Exercise — Go line by line through the listing below and copy those that hold "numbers".

Data provided —

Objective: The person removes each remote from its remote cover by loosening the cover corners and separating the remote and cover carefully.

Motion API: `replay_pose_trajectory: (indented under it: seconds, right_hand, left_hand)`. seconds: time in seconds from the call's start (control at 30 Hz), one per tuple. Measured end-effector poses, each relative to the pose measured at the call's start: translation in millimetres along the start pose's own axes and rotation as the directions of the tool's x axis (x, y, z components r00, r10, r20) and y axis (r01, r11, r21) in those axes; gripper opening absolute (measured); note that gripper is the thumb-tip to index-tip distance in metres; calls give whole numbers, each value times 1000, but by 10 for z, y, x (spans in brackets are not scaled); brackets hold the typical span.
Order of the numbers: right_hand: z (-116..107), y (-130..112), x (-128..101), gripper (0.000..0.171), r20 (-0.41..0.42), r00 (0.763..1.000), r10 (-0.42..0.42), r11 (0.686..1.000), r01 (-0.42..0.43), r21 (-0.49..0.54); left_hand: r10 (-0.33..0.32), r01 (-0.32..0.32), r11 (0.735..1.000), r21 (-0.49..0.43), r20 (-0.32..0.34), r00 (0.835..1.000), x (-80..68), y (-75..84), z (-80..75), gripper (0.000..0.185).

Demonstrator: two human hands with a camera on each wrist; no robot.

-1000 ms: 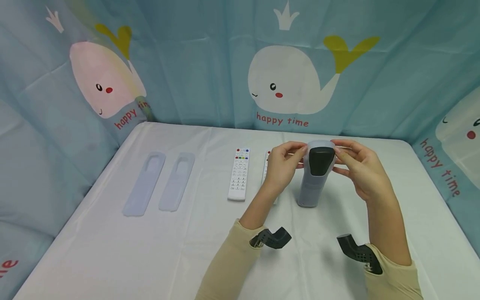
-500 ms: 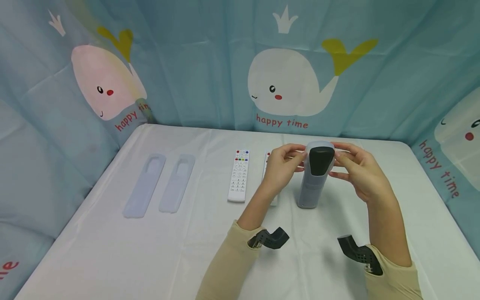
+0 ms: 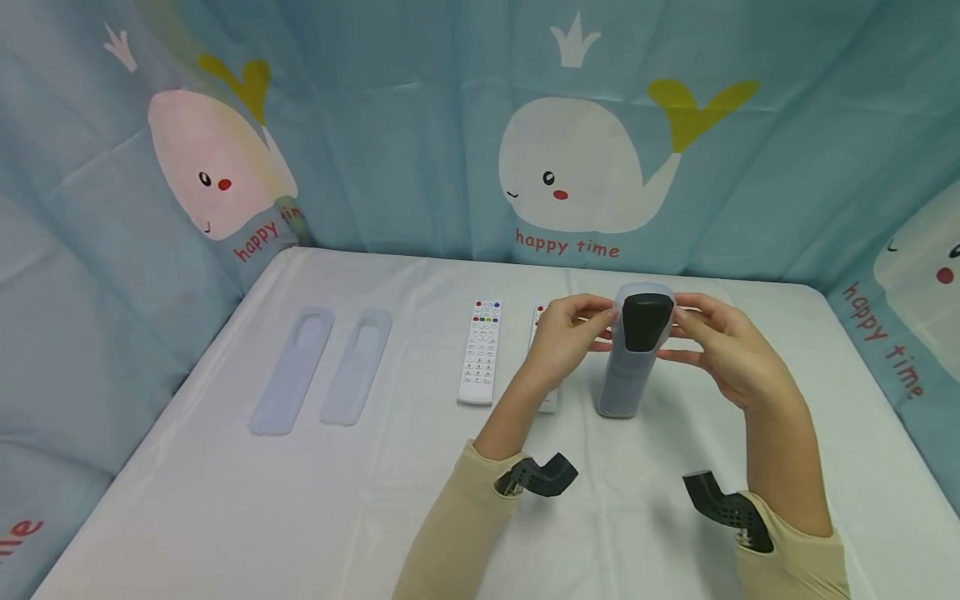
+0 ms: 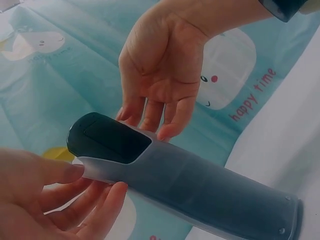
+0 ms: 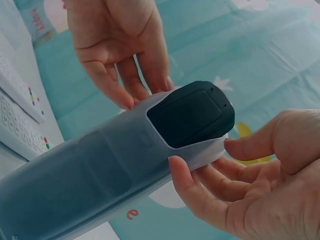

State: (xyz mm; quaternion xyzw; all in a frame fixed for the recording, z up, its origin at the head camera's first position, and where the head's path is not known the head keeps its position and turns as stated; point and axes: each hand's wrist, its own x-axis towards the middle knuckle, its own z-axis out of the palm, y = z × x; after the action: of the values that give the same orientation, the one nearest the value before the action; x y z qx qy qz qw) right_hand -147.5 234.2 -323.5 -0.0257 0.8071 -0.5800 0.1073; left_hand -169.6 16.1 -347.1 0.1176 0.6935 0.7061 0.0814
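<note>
A black remote in a translucent grey silicone cover (image 3: 632, 358) stands upright on the white table, its black top showing through the cover's cutout (image 3: 647, 321). My left hand (image 3: 596, 323) pinches the cover's upper edge from the left, thumb on top and fingers under it (image 4: 75, 172). From the right, my right hand (image 3: 686, 329) pinches the same upper edge between thumb and fingers (image 5: 200, 170). The remote's lower end rests on the cloth (image 4: 287, 220).
Two empty silicone covers (image 3: 291, 371) (image 3: 356, 367) lie side by side at the left. A white remote (image 3: 480, 352) lies mid-table, and a second one (image 3: 542, 315) is mostly hidden behind my left hand. Whale-print curtains enclose the table (image 3: 300, 500).
Both hands stay on the cover's top and the covered remote stands in the same place; only the fingers shift slightly.
</note>
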Motion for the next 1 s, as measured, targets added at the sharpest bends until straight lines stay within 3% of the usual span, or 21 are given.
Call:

Task result —
Motion API: `replay_pose_trajectory: (indented under it: seconds, right_hand, left_hand)`. seconds: time in seconds from the call's start (control at 30 Hz), one per tuple. Measured end-effector poses, each relative to the pose measured at the call's start: translation in millimetres along the start pose's own axes and rotation as the directions of the tool's x axis (x, y, z components r00, r10, r20) and y axis (r01, r11, r21) in those axes; gripper opening absolute (measured); note that gripper is the thumb-tip to index-tip distance in metres; calls give whole numbers, each value times 1000, but by 10 for z, y, x (spans in brackets are not scaled); brackets hold the typical span.
Order of the numbers: right_hand: z (-116..107), y (-130..112), x (-128..101), gripper (0.000..0.171), r20 (-0.41..0.42), r00 (0.763..1.000), r10 (-0.42..0.42), r11 (0.686..1.000), r01 (-0.42..0.43), r21 (-0.49..0.54); left_hand: r10 (-0.33..0.32), r01 (-0.32..0.32), r11 (0.735..1.000), r21 (-0.49..0.43), r20 (-0.32..0.34), r00 (0.835..1.000), x (-80..68), y (-75..84), z (-80..75), gripper (0.000..0.185).

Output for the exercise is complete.